過保護なヴァルンレッドのことだから、知らぬ間に追跡魔法か感知魔法でもかけていたのか。
「それはそうと、ラクジット様には魔法を教えるよりも魔力のコントロールを教える方が先でしたね。私が来るのが遅かったら、危うく街の一部を破壊するところだった」
笑みを消したヴァルンレッドに淡々と言われて、ラクジットの眉尻は下がっていく。
「うう、ごめんなさい」
「いいえ。
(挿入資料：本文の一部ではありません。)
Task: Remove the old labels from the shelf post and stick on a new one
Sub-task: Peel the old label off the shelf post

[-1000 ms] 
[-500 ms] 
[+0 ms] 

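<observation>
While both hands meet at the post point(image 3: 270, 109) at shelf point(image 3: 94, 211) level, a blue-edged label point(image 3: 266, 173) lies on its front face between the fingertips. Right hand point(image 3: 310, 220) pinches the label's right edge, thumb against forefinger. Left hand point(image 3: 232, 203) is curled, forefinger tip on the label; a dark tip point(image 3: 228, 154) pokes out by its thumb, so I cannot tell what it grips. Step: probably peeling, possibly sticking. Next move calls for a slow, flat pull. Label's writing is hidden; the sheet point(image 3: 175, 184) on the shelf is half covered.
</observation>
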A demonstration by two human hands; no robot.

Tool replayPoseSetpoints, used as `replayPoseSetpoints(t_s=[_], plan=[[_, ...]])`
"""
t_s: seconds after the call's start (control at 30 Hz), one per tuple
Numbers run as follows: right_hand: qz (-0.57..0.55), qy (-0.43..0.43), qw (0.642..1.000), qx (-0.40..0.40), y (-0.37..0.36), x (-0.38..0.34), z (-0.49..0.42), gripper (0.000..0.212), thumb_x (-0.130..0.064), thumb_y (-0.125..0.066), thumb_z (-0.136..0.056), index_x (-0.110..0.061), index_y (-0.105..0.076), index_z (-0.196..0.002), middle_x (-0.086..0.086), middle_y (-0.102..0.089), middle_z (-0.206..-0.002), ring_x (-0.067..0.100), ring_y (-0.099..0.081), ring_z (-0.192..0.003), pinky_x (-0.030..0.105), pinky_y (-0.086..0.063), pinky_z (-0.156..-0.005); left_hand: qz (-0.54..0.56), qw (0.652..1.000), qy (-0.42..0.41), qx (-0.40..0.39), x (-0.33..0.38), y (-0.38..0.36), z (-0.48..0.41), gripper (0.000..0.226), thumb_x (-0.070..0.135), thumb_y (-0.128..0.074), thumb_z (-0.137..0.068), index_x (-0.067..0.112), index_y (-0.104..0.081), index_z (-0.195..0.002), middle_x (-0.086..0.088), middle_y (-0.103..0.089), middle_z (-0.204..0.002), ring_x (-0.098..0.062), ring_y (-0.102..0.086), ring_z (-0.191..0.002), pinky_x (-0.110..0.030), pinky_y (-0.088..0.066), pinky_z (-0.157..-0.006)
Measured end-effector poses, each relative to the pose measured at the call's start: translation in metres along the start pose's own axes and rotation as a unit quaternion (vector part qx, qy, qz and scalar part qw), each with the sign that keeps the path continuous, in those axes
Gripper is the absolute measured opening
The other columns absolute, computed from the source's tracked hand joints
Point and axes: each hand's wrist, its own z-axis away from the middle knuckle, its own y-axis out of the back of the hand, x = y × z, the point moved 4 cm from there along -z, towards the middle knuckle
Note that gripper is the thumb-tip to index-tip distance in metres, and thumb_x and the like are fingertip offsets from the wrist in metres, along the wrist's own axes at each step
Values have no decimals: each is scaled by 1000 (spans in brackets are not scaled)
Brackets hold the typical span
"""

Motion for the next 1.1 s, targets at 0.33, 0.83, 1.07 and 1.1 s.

王国内では陛下の命により、貴女をアレクシス王子のように鍛えることは許されておりませんでした。ラクジット様は同年代の少女よりも外見と魔力、気配も目立つのに警戒を怠ってしまった。申し訳ありません」
謝罪の言葉を口にするヴァルンレッドの濃紺色の瞳と、普段と変わらない口調からは彼の感情は読み取れない。ただ、僅かに表情が陰っているように見えた。
ラクジットの前では優しい彼の本来の職務は、護衛騎士ではなく国王直属の黒騎士。
黒騎士にとって王命は命よりも王女よりも大事なものだ。イシュバーン王国に居る限り、命を捧げた国王には絶対に逆らえない。
(謝らなくても、ヴァルが国王に逆らえないことは分かっているのに)
「謝ることはないよ? ヴァルはずっと私を守ってくれていたでしょう?」
にっこり笑って伝えれば、硬かったヴァルンレッドの表情がやわらかくなった。